Chaque fois que Léocadie en est là de son récit, elle sanglote, et l’innocente mêle abondamment ses pleurs aux pleurs de la bonne flamande. Après quoi Louise supplie la nourrice de reprendre, pour se consoler, l’histoire heureuse des premières années de son enfant.

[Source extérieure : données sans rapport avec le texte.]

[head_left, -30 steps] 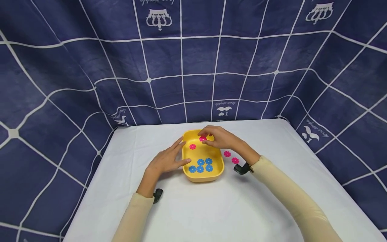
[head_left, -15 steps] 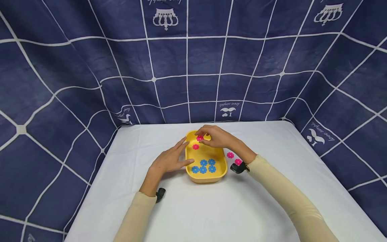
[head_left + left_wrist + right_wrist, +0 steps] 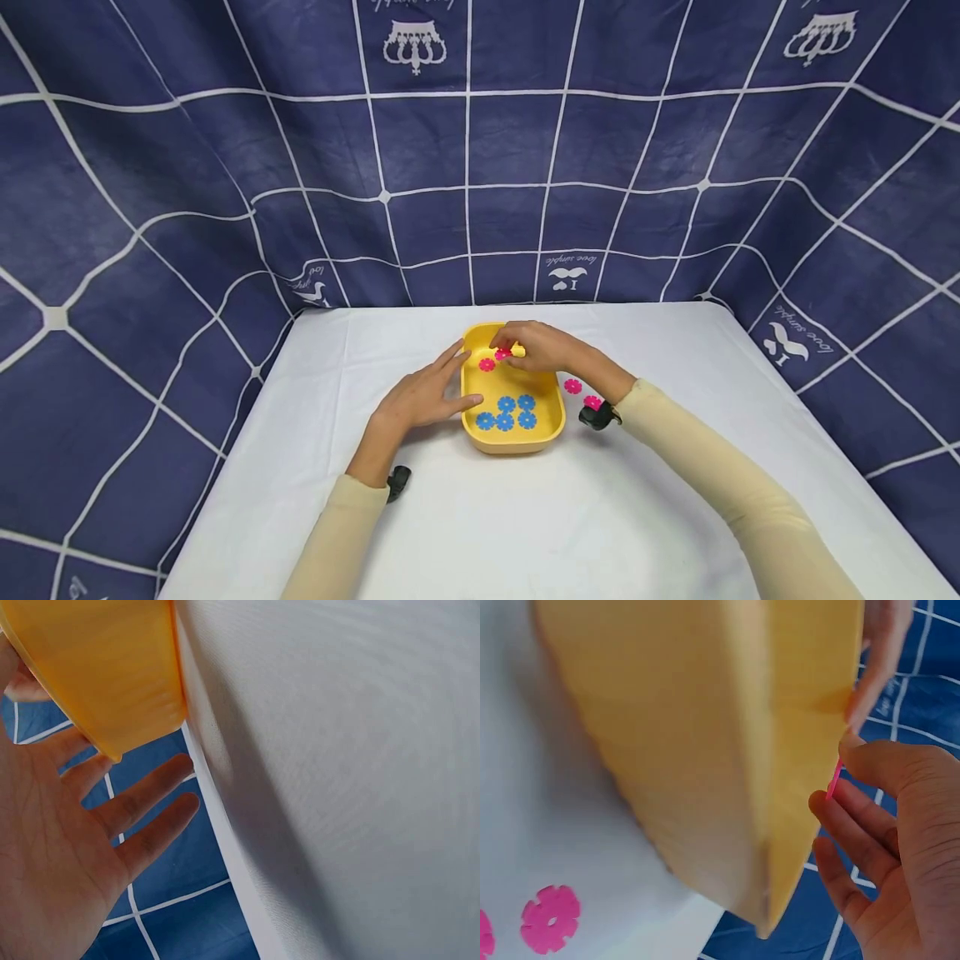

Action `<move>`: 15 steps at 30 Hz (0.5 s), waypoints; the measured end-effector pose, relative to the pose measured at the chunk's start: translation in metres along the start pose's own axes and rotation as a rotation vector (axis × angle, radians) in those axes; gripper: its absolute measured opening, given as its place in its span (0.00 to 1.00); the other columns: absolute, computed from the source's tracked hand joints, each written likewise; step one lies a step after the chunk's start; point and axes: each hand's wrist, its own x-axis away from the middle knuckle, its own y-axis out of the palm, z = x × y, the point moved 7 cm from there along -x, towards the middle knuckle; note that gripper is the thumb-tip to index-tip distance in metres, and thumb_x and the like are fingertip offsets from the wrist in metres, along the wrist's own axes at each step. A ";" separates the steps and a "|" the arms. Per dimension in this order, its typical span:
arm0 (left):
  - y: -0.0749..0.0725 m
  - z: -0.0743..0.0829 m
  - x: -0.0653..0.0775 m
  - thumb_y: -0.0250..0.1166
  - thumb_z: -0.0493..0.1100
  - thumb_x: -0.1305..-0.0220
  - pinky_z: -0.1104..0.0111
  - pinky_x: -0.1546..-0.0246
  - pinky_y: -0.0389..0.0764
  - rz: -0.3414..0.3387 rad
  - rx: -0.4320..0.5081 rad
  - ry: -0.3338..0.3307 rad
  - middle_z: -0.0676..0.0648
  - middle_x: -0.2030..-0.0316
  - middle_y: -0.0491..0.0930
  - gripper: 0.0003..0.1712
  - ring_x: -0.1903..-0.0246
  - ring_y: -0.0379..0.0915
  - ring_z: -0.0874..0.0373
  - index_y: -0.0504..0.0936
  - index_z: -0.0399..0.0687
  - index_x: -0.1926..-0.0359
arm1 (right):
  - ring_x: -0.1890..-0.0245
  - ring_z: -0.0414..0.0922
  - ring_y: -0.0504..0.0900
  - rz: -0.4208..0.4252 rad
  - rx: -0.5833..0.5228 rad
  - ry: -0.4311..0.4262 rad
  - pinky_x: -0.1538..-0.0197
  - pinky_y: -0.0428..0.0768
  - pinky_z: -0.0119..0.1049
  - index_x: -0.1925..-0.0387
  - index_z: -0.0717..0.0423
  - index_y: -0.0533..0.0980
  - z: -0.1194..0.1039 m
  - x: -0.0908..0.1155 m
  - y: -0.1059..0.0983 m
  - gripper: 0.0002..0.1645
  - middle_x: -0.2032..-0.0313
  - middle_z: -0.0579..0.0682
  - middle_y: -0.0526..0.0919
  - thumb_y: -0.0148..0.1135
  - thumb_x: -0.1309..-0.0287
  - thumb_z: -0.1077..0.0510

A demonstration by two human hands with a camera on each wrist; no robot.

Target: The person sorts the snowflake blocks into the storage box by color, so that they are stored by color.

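My right hand (image 3: 540,346) is pinching a pink disc (image 3: 834,780) between thumb and a fingertip, the remaining fingers curling loosely. I am reaching in from the right, and the disc is showing nearly edge-on at my right wrist. My left hand (image 3: 420,396) is holding nothing; its fingers are spreading, nearly straight, along the tray's left rim, with the thumb tip reaching over it. How firmly I am pressing there, I cannot tell.

The tray (image 3: 487,386) is lying between my hands, its long axis running away from me. Inside, a second disc (image 3: 487,364) is lying just left of the pinched one and slightly nearer me, between my left fingertips and my right hand, with the right being nearer. Whether the two discs are touching, I cannot tell.

Five blue discs (image 3: 506,403) are clustering at the tray's near end, well apart from the pink pair. Outside, two more pink discs (image 3: 573,386) are lying on the white surface (image 3: 480,517), right of the tray, below my right forearm. Beyond, a blue cloth (image 3: 502,150) is hanging.
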 end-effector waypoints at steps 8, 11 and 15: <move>0.002 -0.003 0.002 0.57 0.82 0.33 0.42 0.34 0.79 -0.008 -0.009 -0.012 0.64 0.13 0.40 0.56 0.25 0.70 0.46 0.57 0.63 0.13 | 0.46 0.47 0.86 -0.092 0.057 0.015 0.39 0.87 0.44 0.41 0.52 0.85 0.013 -0.005 0.020 0.19 0.48 0.51 0.88 0.73 0.32 0.59; 0.000 -0.002 0.002 0.56 0.83 0.33 0.43 0.35 0.80 -0.006 -0.011 -0.005 0.63 0.13 0.40 0.56 0.25 0.70 0.47 0.57 0.63 0.13 | 0.46 0.49 0.86 -0.104 0.065 0.013 0.39 0.86 0.45 0.42 0.53 0.85 0.015 -0.006 0.023 0.18 0.48 0.52 0.88 0.73 0.32 0.58; -0.001 0.001 0.002 0.57 0.82 0.32 0.44 0.35 0.81 -0.004 -0.006 0.006 0.63 0.13 0.41 0.56 0.25 0.70 0.47 0.57 0.62 0.13 | 0.48 0.47 0.86 -0.107 0.087 0.005 0.40 0.87 0.44 0.43 0.52 0.86 0.019 -0.007 0.027 0.18 0.49 0.50 0.88 0.74 0.32 0.57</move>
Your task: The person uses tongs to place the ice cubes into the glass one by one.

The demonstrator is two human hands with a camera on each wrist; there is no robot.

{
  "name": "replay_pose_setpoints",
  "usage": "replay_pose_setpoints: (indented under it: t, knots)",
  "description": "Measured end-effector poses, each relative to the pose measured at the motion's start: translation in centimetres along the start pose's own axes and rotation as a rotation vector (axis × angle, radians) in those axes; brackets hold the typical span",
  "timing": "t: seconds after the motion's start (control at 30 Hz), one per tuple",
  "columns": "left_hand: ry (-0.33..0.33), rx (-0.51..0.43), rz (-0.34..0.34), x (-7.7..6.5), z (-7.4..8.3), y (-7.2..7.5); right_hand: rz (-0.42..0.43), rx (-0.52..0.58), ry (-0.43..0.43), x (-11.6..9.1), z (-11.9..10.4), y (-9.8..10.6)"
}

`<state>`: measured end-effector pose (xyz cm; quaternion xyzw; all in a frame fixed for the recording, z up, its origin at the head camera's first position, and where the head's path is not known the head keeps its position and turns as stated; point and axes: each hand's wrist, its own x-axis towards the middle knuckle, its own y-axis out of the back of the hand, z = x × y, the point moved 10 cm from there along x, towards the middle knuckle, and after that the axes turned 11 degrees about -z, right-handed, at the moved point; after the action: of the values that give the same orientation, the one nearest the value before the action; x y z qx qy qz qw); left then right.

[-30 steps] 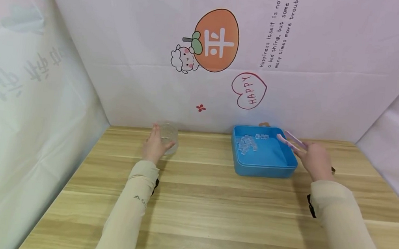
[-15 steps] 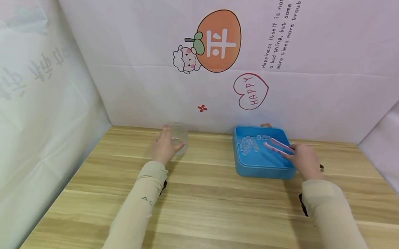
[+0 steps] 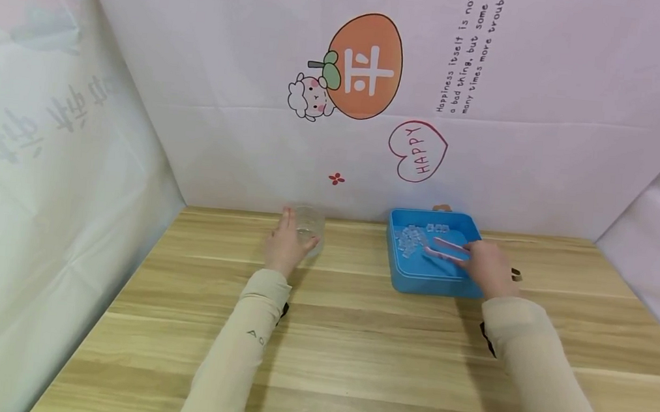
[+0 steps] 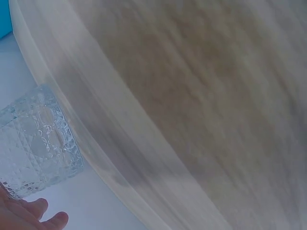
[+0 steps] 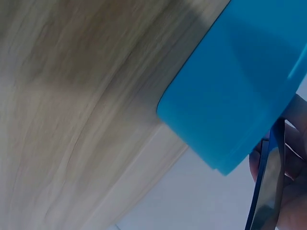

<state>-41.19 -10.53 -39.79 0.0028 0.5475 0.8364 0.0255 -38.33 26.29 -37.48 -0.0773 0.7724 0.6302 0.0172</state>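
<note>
My left hand (image 3: 288, 245) grips a clear glass (image 3: 309, 230) at the back left of the table, thumb on its near side and fingers at the far side. In the left wrist view the glass (image 4: 38, 143) shows a textured diamond pattern, with fingertips (image 4: 45, 215) below it. My right hand (image 3: 491, 267) holds tongs (image 3: 446, 255) with pinkish arms over a blue box (image 3: 432, 285). Their tips stand apart beside a heap of clear cubes (image 3: 409, 239). The right wrist view shows the metal back end of the tongs (image 5: 268, 187).
A short row of clear cubes (image 3: 437, 228) lies by the box's back wall. A printed white cloth (image 3: 240, 159) rises behind the wooden table (image 3: 351, 365), and more white cloth hangs at both sides.
My left hand and the glass have slid right, toward the box. The right hand has moved left, bringing the tongs from the box's right rim in over the cubes.
</note>
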Motion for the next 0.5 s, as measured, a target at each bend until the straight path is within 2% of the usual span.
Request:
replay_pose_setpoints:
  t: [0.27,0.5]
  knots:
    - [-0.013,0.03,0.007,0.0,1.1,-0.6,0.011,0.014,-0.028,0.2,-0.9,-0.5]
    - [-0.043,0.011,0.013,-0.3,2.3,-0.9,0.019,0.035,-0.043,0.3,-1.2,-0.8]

On dirait que cette histoire, Louise ne la connaît pas encore. Avec quelle attention elle écoute l’excellente Léocadie! de quelle ame elle la remercie de son amour et de ses soins! de quelles vives caresses elle paie la complaisante nourrice! et pourtant comme elle envie à cette femme le bonheur d’avoir reçu le premier sourire de sa fille!
CHAPITRE VII.
On touchait à la fin de septembre. Tout à coup, le bruit se répandit au château que le seigneur se disposait à venir. L’époque de son arrivée fut fixée par Célestin lui-même du dimanche prochain au dimanche qui devait suivre. Pourquoi le dimanche? sur quelle certitude était fondé le retour si inattendu de Gustave? Personne n’en savait rien; mais on disait: Bien sûr, il arrivera l’autre dimanche.

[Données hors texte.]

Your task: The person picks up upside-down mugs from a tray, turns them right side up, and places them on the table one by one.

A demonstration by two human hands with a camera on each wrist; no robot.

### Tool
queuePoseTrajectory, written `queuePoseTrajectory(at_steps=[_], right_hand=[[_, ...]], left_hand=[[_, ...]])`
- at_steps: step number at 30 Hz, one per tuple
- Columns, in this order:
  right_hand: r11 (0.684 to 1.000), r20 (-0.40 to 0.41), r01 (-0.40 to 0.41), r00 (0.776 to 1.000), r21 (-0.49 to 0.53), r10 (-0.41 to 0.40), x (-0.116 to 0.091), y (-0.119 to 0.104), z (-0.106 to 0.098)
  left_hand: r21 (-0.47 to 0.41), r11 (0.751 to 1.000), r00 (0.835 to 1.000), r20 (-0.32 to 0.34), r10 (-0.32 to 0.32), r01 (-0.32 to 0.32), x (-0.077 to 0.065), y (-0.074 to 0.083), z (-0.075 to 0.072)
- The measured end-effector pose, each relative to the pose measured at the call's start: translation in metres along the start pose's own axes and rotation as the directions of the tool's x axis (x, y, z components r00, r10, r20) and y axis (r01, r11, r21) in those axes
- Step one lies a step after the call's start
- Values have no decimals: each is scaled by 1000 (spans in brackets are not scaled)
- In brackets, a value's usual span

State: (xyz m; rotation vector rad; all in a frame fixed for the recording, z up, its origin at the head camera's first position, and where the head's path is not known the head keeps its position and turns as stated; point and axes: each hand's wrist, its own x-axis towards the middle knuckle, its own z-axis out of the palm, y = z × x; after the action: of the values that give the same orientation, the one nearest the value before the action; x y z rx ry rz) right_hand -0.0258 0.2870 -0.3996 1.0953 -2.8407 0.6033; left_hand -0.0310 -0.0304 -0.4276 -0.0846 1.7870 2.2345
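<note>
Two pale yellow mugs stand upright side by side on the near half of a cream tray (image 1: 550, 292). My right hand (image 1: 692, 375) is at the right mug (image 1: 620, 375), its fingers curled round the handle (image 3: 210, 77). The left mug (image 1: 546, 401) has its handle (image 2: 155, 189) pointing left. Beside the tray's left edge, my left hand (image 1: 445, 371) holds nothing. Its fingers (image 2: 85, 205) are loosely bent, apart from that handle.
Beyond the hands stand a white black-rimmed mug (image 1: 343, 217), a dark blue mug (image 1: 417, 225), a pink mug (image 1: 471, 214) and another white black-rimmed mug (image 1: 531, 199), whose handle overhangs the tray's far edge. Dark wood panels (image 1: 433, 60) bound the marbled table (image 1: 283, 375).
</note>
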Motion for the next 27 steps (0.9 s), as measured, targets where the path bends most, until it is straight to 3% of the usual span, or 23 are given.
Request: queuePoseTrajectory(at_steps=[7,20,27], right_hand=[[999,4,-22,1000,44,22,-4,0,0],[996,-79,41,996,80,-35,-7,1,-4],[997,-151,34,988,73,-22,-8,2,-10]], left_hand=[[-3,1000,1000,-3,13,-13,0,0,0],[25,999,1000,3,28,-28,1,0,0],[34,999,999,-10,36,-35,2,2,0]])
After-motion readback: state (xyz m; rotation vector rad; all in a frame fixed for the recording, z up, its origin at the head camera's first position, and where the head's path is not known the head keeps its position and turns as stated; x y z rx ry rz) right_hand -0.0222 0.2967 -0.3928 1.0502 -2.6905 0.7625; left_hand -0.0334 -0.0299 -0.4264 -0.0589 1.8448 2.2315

C’était le mercredi. Louise calcule avec effroi qu’il lui reste à peine douze jours, elle qui comptait encore sur un mois ou deux de sécurité. Cette nouvelle vraie ou fausse lui fait prendre la résolution de ne plus apporter à sa fuite que le retard rigoureusement nécessaire pour y faire consentir sa fille, en lui révélant peu à peu qu’elle est sa mère.
Dans l’intervalle des demi-confidences qu’elle se promet de faire à son enfant, elle a dessein de chercher parmi les bourgs ou villages dont elle n’est pas connue des secours nouveaux et plus abondans sans doute que ceux obtenus jusqu’alors. Elle récapitule ses quêtes à Plouy, à Floyon, au Rétiau, dans tous les lieux environnans, et elle voit qu’elle possède quarante et quelques francs, y compris le paiement de son travail à Baroy. Cette somme lui semble bien misérable pour s’en aller jusqu’à Bordeaux, où est la famille de son père. Ma fille est trop faible et trop jeune, se dit-elle, pour faire la route à pied; il nous faudra prendre des voitures: nous n’arriverons jamais. Mendier ma fille à la main, c’est à quoi je ne pourrais pas me résoudre. Je veux bien mendier pour elle, mais non avec elle..... et puis si, par malheur, les passans des grandes routes n’avaient pitié ni d’elle ni de moi!
Persuadée qu’en tout cas elle trouverait plus de commisération dans les petits villages de la Flandre que sur les chemins qui aboutissent aux grandes villes, Louise se décide à compléter dans les villages un peu éloignés de ses quêtes habituelles la somme dont elle croit avoir besoin pour se rendre à Bordeaux. Une fois là, dans la famille de son père, au milieu de ses amies d’enfance, elle espère d’être sauvée. En disant que je mendie pour nourrir ma fille, pense Louise, ils ne me refuseront pas leurs aumônes, et j’obtiendrai peut-être assez d’argent pour aider à notre voyage.